The dentist model lacks bite
The idea of GPs ‘doing a dentist’ may no longer be just a joke, but Copperfield warns that the consequences could be more unsettling than many realise
Silly me. I’ve always thought that the phrase, ‘We should do a dentist’ was simply a reflex verbal tic of the permanently disaffected and disenfranchised. And an apt one given that they are constantly grinding their molars in understandable anguished frustration at life as an NHS GP.
I’ve never thought it might be an actual, you know, serious idea. But now it is. Because the recent LMC conference in Belfast voted in favour of balloting the profession about new contractual options, such as a means-tested, subscription-based service, á la dentists.
The attraction is obvious, given that we currently have capped funding, and not just uncapped demand – but demand that is regularly cattle-prodded by the Government.
But this means giving the dental model some serious thought, something which – as per above – I’ve never done before. So, I did what any GP does now when they want to do a thought experiment but can’t, because all available headspace is currently reserved for triage. I asked AI what it thought.

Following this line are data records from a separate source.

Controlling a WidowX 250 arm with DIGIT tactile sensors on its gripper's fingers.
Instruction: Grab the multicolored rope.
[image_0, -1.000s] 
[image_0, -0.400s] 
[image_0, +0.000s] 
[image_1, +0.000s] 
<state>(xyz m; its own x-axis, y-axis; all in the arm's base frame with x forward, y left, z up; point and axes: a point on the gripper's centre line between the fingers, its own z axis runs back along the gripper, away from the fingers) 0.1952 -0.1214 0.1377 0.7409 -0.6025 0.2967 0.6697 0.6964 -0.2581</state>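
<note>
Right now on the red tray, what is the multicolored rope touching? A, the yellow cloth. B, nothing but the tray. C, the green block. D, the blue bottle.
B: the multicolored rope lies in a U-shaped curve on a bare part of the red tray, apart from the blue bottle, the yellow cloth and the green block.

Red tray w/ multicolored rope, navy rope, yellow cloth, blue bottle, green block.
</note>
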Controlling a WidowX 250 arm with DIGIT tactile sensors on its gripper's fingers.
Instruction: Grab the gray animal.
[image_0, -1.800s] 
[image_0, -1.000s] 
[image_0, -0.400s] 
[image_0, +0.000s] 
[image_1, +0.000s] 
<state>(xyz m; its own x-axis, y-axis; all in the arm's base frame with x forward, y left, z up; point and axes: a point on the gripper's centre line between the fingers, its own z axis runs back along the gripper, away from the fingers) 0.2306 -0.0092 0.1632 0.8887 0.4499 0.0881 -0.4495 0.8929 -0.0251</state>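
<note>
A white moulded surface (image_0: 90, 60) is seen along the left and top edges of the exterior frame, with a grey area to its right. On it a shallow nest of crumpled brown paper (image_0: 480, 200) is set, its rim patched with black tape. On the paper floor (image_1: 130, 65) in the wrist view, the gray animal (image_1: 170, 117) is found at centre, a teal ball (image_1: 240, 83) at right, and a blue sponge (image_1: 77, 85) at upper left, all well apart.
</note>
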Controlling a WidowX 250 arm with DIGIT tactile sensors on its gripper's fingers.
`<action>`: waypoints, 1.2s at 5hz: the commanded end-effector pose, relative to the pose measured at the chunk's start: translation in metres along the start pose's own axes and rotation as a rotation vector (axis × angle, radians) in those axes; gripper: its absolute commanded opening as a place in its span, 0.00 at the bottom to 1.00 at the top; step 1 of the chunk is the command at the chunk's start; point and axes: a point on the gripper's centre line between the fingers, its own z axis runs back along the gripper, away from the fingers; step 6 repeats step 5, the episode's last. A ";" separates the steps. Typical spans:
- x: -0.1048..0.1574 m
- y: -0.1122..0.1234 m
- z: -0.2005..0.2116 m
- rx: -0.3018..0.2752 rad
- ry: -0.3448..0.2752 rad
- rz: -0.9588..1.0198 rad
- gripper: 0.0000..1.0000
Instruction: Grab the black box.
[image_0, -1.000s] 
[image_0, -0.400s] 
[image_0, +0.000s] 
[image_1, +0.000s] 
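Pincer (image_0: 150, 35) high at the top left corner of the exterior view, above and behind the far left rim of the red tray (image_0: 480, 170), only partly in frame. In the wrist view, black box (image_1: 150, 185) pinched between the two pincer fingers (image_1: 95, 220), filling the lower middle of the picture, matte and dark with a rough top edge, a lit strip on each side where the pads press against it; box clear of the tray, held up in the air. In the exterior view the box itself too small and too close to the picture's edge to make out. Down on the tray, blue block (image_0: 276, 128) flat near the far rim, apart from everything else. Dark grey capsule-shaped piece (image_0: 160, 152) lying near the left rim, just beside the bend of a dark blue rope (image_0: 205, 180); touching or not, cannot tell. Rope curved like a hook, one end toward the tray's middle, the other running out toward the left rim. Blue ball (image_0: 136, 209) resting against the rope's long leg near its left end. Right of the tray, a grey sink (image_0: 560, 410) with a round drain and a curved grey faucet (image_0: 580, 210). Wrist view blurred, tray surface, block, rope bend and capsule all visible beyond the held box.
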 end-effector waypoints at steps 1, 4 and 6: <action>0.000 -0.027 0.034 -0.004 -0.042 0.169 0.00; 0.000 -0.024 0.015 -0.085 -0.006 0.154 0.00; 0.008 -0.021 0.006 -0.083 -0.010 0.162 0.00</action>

And the result is interesting and, ultimately, counter-intuitive. I’ll skim over the stuff I could have worked out myself, such as that fact that dentistry involves just gobs and enamel, is less integrated with other services, is procedure-driven and is relatively de-prioritised by the public, all of which make any GP/dentist analogy decidedly dodgy.
And I won’t patronise you with the obvious but considerable obstacles of indemnity, property, pensions, admin complexity etc.
So far, so predictable.
What was interesting was AI’s suggestion that the Government ‘cares less about contractual purity than avoiding visible system failure’. And that ultimately, this could end with a salaried service or, indeed, evolve into a dental hybrid model which the Government might actually welcome – given that core could be shrunk, patients would increasingly have to fund their own healthcare bill and GPs could be blamed for forcing a two tier system and widening health inequalities.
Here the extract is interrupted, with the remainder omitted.